# aggression? / rough play with other dogs



## rockysdad (Oct 13, 2009)

Hi everyone.

So Rocky, my first GSD turns 2 this month!! Woo hoo! Overall, he's a great dog. He gets regular walks (on leash) almost daily and is at a loose heel at my side pretty much the whole time. He can be off leash at the park no problem, play frisbee or fetch off leash, no issues. Has a good recall and even a good competition heel (with eye contact). He does, however, have a couple of vices that I'm hoping you all can give me some pointers to fix, and/or some insights.

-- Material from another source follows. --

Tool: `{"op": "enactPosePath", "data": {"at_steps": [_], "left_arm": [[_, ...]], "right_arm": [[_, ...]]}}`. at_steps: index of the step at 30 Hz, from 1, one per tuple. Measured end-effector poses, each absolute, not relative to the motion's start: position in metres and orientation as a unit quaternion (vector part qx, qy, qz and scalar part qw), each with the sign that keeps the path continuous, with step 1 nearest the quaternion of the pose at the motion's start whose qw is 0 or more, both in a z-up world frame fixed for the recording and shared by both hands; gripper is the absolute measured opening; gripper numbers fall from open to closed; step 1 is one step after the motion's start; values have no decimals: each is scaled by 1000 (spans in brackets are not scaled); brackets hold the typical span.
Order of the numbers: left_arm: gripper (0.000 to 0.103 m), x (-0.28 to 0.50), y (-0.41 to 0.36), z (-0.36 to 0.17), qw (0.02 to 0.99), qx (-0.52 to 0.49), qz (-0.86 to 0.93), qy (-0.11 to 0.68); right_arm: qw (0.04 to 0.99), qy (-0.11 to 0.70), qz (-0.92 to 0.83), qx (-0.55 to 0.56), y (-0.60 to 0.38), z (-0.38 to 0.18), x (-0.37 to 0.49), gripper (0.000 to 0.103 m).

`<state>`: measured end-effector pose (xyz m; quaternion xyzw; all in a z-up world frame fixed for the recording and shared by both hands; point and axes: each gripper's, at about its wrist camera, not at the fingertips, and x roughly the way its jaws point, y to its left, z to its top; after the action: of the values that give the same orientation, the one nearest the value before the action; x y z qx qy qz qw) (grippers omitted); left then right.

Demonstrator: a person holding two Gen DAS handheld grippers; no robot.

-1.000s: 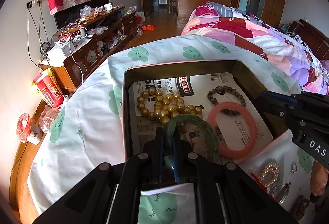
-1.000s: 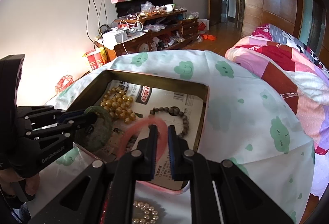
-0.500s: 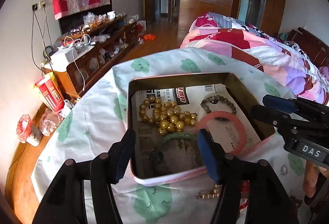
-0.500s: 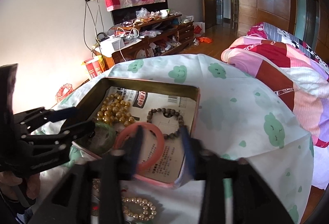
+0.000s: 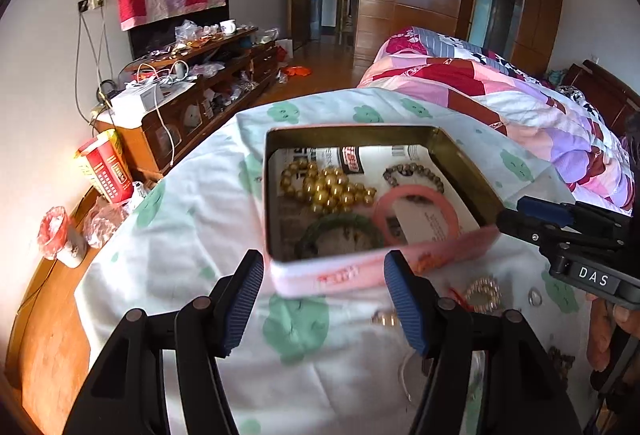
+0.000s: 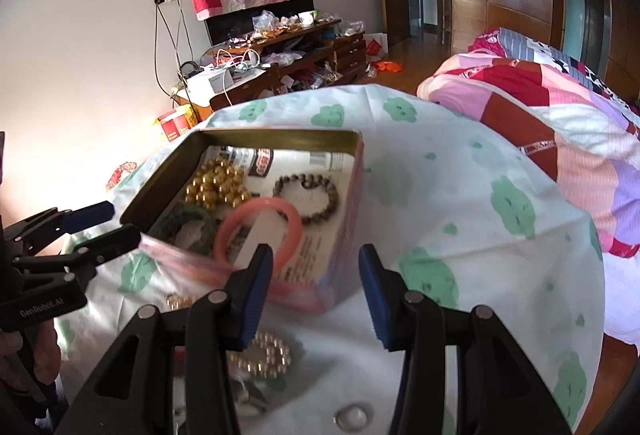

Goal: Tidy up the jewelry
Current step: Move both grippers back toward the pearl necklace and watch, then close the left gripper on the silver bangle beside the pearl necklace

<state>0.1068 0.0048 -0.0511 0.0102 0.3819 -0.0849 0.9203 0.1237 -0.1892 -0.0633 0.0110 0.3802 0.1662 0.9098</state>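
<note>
A pink tin box (image 5: 320,277) lined with newspaper sits on the cloud-print cloth. Inside lie a gold bead necklace (image 5: 326,187), a green bangle (image 5: 340,231), a pink bangle (image 5: 416,213) and a dark bead bracelet (image 5: 414,171). My left gripper (image 5: 324,299) is open and empty, just in front of the box's near wall. My right gripper (image 6: 316,293) is open and empty over the box's near right corner (image 6: 340,275). The right view shows the pink bangle (image 6: 260,227) and green bangle (image 6: 192,225) in the box.
Loose jewelry lies on the cloth in front of the box: a pearl bracelet (image 5: 482,293), a small ring (image 5: 534,297), a gold bead bracelet (image 6: 264,355) and a round clear piece (image 6: 352,415). A cluttered wooden cabinet (image 5: 192,95) stands left, a quilted bed (image 5: 500,95) right.
Both grippers have opened, letting go of the green and pink bangles into the box, and have drawn back toward me, away from the box.
</note>
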Motion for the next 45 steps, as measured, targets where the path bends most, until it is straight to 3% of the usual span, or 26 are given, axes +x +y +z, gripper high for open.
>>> {"op": "enactPosePath", "data": {"at_steps": [11,14,26,27,29,33,34,35,45], "left_arm": [[63,73,-14,-78,903,32,-100,418],[63,69,-19,-83,899,33,-105,423],[62,62,-29,-89,896,50,-110,427],[60,62,-30,-89,896,52,-112,427],[43,63,-33,-91,891,51,-126,433],[22,64,-33,-95,882,44,-148,444],[10,63,-32,-95,882,42,-153,443],[5,62,-32,-95,882,41,-154,443],[3,59,-18,-81,894,1,-153,420]], "right_arm": [[904,396,161,19,-200,-76,80,52],[904,398,154,21,-204,-80,70,57],[902,403,153,36,-210,-93,52,57],[901,403,154,35,-209,-93,51,57],[902,402,154,31,-208,-93,50,57],[902,403,152,35,-209,-96,52,57],[902,402,152,37,-210,-96,52,57],[903,401,152,37,-210,-95,52,57],[902,400,151,58,-216,-96,53,57]]}}
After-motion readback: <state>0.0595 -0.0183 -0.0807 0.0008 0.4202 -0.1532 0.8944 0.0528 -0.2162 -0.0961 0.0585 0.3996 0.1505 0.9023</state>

First, he's good with people overall, but is a bit territorial inside our house. He'll bark when new people walk in, and he hackles. It is annoying, but usually ends with a verbal correction, sometimes 2. I've tried to introduce him slowly on-leash and have my guest feed him a treat, and that usually works (this was recommended by our ex-trainer). But motion tends to trigger the barking again. Example, if I have a guest on the couch feed him a few treats, whatever, Rocky lays on the floor and sleeps. If my guest gets up quickly and heads for the bathroom or something, sometimes (not always) Rocky will bark and repeat the way he did when the person enters. Thoughts?

Secondly, I'm not sure I'll ever be able to trust him off-leash around other dogs. Recently, we were at our regular training class (group). Rocky has been a stud for the most part, recalls and all other activities (finishes, sitting for "exams", stays) he did very well, even around other dogs. However, we did an exercise where we had to do a recall through the middle of lines of the other dogs (sitting on the sides). When I called Rocky, he veered off and jumped on another dog. I thought it was "rough play" but the instructor saw it as aggression and we haven't been back (







). Is there ever a point where you go, "well, maybe he's just not good around other dogs?" I really HATE to have that type of attitude because it's not my style as a person...but I don't know that I could ever trust him. 

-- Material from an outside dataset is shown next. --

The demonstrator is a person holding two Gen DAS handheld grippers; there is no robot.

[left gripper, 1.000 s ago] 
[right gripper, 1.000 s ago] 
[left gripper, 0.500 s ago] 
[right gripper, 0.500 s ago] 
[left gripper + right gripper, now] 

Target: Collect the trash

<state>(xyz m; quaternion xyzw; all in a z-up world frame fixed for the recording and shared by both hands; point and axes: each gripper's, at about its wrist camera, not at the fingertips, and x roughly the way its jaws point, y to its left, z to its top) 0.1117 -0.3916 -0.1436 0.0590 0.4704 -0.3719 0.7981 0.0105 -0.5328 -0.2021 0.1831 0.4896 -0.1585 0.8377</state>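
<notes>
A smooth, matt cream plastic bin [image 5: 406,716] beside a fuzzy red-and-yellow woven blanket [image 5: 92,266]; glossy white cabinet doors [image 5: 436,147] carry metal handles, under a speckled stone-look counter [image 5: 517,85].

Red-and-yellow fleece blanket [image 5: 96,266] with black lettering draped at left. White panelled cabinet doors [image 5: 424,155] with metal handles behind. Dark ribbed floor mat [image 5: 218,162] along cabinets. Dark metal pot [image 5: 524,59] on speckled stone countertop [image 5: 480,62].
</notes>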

Plus, I don't know if what I saw that day at training was aggression or not...he ran up to that other dog (who was in a sit-stay) and just jumped on her...talky talking the whole time...little bit of a growl. He didn't bite her to try and hurt her (I don't think). He never clamped down. Neither dog was hurt. Just nipping and "rrrrooww rrroww" type of talking mostly.

After doing lots of research (this is my first GSD btw), I'm thinking that I caused him to be way too dog focused by letting him play roughly with other dogs as a younger pup. I always said...ah...they're just playing. But maybe it would've been more beneficial to enforce CALM interaction with other dogs rather than EXCITEMENT all the time.

Sorry for such a long post.

Thanks for any input you guys may have. Lots to read on here!


----------



## SunCzarina (Nov 24, 2000)

> Quote:Rocky will bark and repeat the way he did when the person enters. Thoughts?


This is something you're just going to have to keep on him about. Keep training with guests giving the treats. When Morgan was younger, and Luther before her, I had to remind her that 'We're nice to Joe' when we had company over.

It will take a little bit of preemptiveness on your part - when you hear the bathroom door knob turn say 'Rocky, be nice to Joe. Remember, Joe, he's your friend?' and say it very happy.

LOL I remember quite a few of my husband's friends standing on the stair case calling for us to get Luther becuase they'd gone up to use the bathroom and the dog wasn't letting them back down.

Your second issue sounds like play to me. He didn't bite the other dog. Maybe he thinks she's cute and wants to play. Go back to school. Sounds like he does very well with it!

A 2 year old german shepherd is not all grown up mentally. Maybe when he's 3, depending on his lineage. Just keep training!


----------



## BlackPuppy (Mar 29, 2007)

I was in a class with a GSD that did what your's does. My instructor had the dog leave the ring also. In my class the dog was focused on Balto, because Balto is so bubbly and I use my happy voice a lot. 

I didn't mind because I could see it wasn't aggression, but the owner really could not handle her dog. And all GSDs seem to want to play rough with Balto, so I figure that's just the way they are.

If you think that's all it was, then you're going to have to work hard on the recall training. Balto has been doing obedience training since he was 1 year old. Thats 16 months now. He will come when I call him 99% of the time. That last 1% is because of squirrels.









My female is like your dog with visitors. If the visitor starts doing something different, she's not prepared. She is a nervous dog and needs to know exactly what's going on in her house. 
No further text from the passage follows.